Minnesota man pleads guilty in Islamic State case, admits threatening US attorney general
By STEVE KARNOWSKI
As part of a plea agreement, Mahamed Abukar Said pleaded guilty to a misdemeanor charge of impeding a law enforcement officer. He faces a maximum of a year in prison, a maximum fine of $100,000, one year of supervised release and up to five years of probation when he's sentenced Nov. 23.
Said, 20, of Minneapolis, was originally charged in April with two felonies after posting a message on Twitter that said, "ima whack that us attorney general."
Prosecutors concluded he actually meant the U.S. attorney for Minnesota, Andy Luger, who was in the news after his office charged the six alleged Islamic State recruits. Five of them were Said's friends, defense attorney Chris Madel said. One of Said's tweets threatened a "massacre" if they weren't freed.
Said testified that his message was directed against Lynch, not Luger.
"I was frustrated and I was trying to get my anger out," Said testified. "It was not the smartest way to do it."
Two of the six alleged recruits have pleaded guilty. The other four, along with a fifth man who was arrested earlier, face trial in February on terror charges.
The cases have created tension in Minnesota's Somali community, the largest in the U.S., partly because another man who had planned to travel to Syria to join the militants changed his mind and became an informant against the others.
Said, who was a community college student and security guard before his arrest, told U.S. District Judge Lawrence Piersol he had a B-minus to B-plus average, and wants to go back to school and eventually become a lawyer.
"This is an extraordinary young man," Madel said. "He's an extremely intelligent young man that has done some extremely dumb things."
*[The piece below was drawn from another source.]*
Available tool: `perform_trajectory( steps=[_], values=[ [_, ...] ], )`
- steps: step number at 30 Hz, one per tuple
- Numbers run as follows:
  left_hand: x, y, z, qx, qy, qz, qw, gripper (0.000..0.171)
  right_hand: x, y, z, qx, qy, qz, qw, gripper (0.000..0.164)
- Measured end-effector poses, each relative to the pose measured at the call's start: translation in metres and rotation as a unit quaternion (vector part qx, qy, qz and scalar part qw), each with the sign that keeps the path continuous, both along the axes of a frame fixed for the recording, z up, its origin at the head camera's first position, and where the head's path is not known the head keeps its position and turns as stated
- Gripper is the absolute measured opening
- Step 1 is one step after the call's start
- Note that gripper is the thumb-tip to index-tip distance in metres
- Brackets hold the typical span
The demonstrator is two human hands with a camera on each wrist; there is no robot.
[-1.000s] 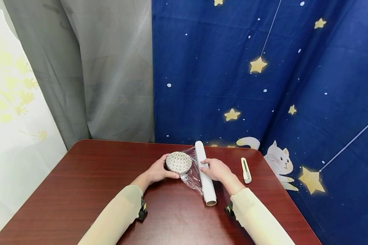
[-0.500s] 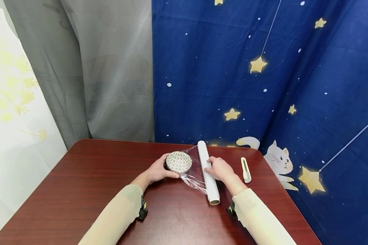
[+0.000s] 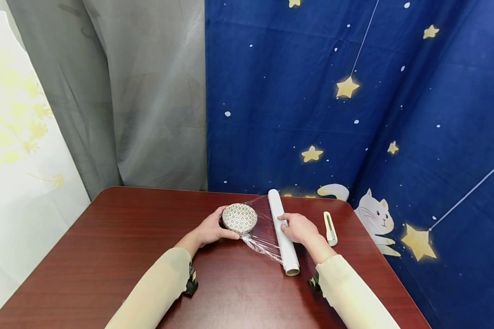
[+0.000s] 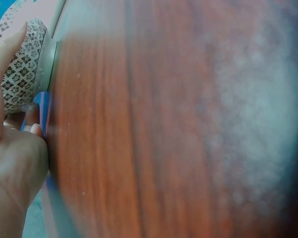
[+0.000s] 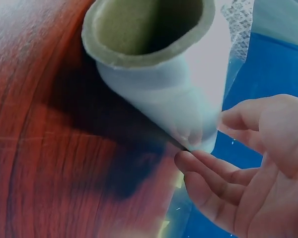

The case is being handled by federal prosecutors from Wisconsin and Piersol, who's from South Dakota, to avoid any conflict of interest.
Said will remain in jail for now, though Piersol said he's willing to release him to a halfway house if that can be arranged. Madel agreed, saying that Said is currently homeless because he lost his apartment after his arrest.
Other factors that could play into Said's release and sentencing include a criminal record for mostly minor offenses, including failing to make court appearances eight times, the judge said.
Afterward, Madel told reporters that Said is turning his life around. He acknowledged that videos on Said's phone, which the FBI seized, show "a lot of drinking and ... a fair amount of marijuana use," but said his client voluntarily got help for those problems.